What needs to be done: Exact repetition of a range: find the line containing "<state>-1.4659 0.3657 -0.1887" and the line containing "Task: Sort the" in the material below, then repeat both and all lines between them, leaving pictures out.

Dataset:
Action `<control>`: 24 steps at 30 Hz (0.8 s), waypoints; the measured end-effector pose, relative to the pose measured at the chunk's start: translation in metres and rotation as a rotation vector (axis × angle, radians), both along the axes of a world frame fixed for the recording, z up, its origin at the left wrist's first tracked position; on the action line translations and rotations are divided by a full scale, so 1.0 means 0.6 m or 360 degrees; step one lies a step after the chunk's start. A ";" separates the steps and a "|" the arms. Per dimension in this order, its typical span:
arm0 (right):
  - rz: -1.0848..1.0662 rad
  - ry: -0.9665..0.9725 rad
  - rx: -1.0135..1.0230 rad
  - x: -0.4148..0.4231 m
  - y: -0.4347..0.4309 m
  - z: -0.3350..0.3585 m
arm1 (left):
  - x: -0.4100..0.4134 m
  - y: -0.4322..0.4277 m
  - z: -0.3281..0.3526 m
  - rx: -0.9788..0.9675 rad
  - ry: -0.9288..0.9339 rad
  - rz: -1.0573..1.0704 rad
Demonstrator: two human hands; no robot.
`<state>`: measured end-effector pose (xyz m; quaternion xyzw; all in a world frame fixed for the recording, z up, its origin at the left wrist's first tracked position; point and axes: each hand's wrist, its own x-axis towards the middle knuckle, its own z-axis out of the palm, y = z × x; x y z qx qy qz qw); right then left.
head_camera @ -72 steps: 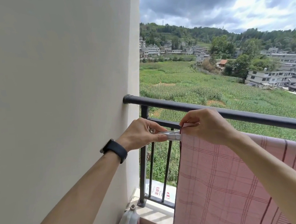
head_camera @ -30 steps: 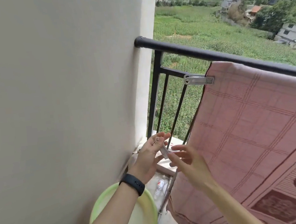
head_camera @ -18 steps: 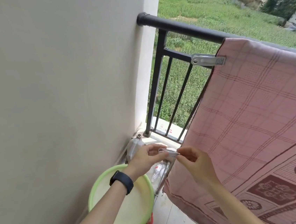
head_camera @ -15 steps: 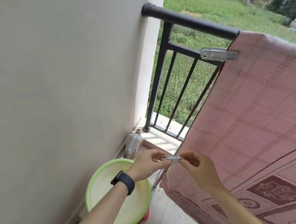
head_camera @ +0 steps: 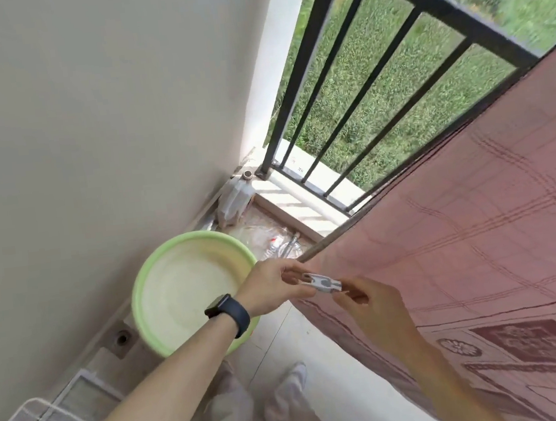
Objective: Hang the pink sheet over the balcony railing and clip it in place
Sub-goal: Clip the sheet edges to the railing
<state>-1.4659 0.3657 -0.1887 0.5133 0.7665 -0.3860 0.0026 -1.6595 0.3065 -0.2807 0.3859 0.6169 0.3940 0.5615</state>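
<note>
Down low by the floor, the person's left hand (head_camera: 271,291) pinches the ring end of a small silver-grey clip (head_camera: 322,283) between thumb and forefinger, the other fingers curled in behind. The right hand (head_camera: 374,306) meets it from the other side. Its fingertips (head_camera: 350,292) are drawn together at the clip's mouth and seem to nip the side hem of the pink checked cotton sheet (head_camera: 477,223). From here I cannot tell whether the clip's mouth already bites the cloth.

The sheet is draped over the black metal balcony railing (head_camera: 448,14), well above both sets of fingers. It hangs down past them, its loose edge running right through the right fingertips. A pale green round plastic basin (head_camera: 182,289) sits just beyond the left knuckles, on the floor.

This looks like the lower clip going on. To do it well, I'd say the right fingers should pull the hem flat and taut, doubling it if it is thin. That hand should hold the fold square to the clip's mouth while the left squeezes the clip wide. The cloth wants to sit deep between the jaws, not merely at their tips, before the squeeze lets go. A shallow bite on a loose edge would likely slip in wind. If a bar lies within reach behind the hem, catching it too would hold better.
</note>
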 end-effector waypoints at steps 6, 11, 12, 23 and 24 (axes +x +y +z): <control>0.0671 -0.0235 0.1100 -0.021 0.033 -0.018 | -0.022 0.013 -0.071 -0.0098 0.0072 0.0375; 0.1160 -0.0943 0.1576 -0.115 0.092 0.015 | -0.036 -0.001 -0.093 -0.0123 -0.0019 0.0618; 0.1177 -0.1252 0.1419 -0.138 0.097 0.022 | -0.037 -0.003 -0.097 -0.0124 -0.0030 0.0640; 0.1138 -0.1697 0.1113 -0.190 0.139 0.041 | -0.032 0.029 -0.097 -0.0090 -0.0133 0.0643; 0.1176 -0.1621 0.1195 -0.177 0.134 0.036 | -0.031 0.034 -0.091 -0.0080 -0.0142 0.0642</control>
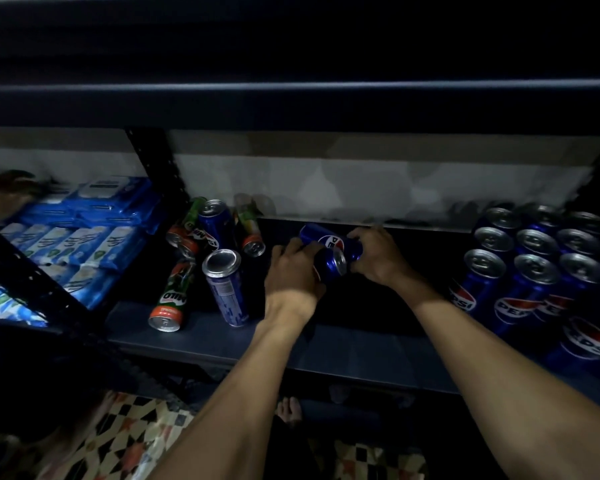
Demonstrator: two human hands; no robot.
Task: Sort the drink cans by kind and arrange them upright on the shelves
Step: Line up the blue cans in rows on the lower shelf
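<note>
My left hand (293, 271) has its fingers curled round a Pepsi can (333, 265) that lies on its side, silver top towards me. Just beside it my right hand (376, 254) grips the end of a second Pepsi can (326, 238), also on its side and touching the first from behind. Both sit low over the dark shelf (343, 344). Right of my right hand, a block of Pepsi cans (534, 268) stands upright in rows. Left of my left hand I see a blue can (224, 285), standing or leaning I cannot tell, and beyond it tumbled Milo cans (170, 299). Farther left lie blue packets (84, 237).
</note>
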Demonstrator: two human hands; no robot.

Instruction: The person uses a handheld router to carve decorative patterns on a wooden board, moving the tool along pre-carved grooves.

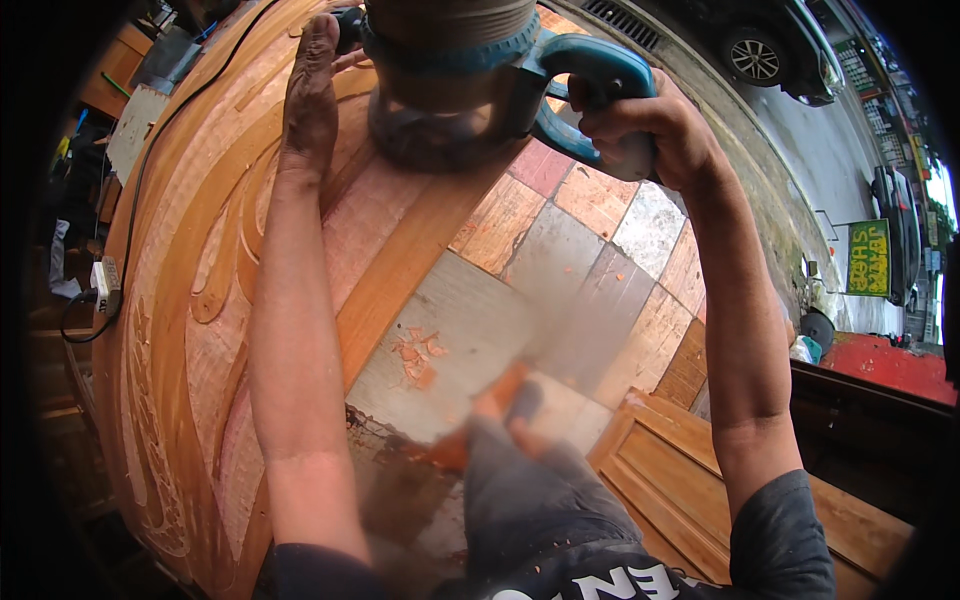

Task result:
<state>-1.4659 0.3657 -0.1887 0.5133 0.7665 -0.3860 0.0026 -1.6595 0.3065 -0.2807 0.3859 0.6169 0.3940 0.5615</state>
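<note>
Down low by the floor, the person's left hand (head_camera: 271,291) pinches the ring end of a small silver-grey clip (head_camera: 322,283) between thumb and forefinger, the other fingers curled in behind. The right hand (head_camera: 374,306) meets it from the other side. Its fingertips (head_camera: 350,292) are drawn together at the clip's mouth and seem to nip the side hem of the pink checked cotton sheet (head_camera: 477,223). From here I cannot tell whether the clip's mouth already bites the cloth.

The sheet is draped over the black metal balcony railing (head_camera: 448,14), well above both sets of fingers. It hangs down past them, its loose edge running right through the right fingertips. A pale green round plastic basin (head_camera: 182,289) sits just beyond the left knuckles, on the floor.

This looks like the lower clip going on. To do it well, I'd say the right fingers should pull the hem flat and taut, doubling it if it is thin. That hand should hold the fold square to the clip's mouth while the left squeezes the clip wide. The cloth wants to sit deep between the jaws, not merely at their tips, before the squeeze lets go. A shallow bite on a loose edge would likely slip in wind. If a bar lies within reach behind the hem, catching it too would hold better.
</note>
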 end-effector waypoints at steps 6, 11, 12, 23 and 24 (axes +x +y +z): <control>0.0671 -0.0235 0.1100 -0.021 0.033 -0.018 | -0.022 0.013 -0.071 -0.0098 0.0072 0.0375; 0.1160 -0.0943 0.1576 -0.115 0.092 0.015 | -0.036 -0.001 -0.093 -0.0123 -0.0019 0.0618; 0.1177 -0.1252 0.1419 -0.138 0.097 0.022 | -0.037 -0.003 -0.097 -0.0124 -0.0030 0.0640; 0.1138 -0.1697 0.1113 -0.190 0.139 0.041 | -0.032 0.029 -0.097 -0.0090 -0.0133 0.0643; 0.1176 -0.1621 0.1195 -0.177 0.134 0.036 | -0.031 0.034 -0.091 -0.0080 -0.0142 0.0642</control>
Demonstrator: two human hands; no robot.
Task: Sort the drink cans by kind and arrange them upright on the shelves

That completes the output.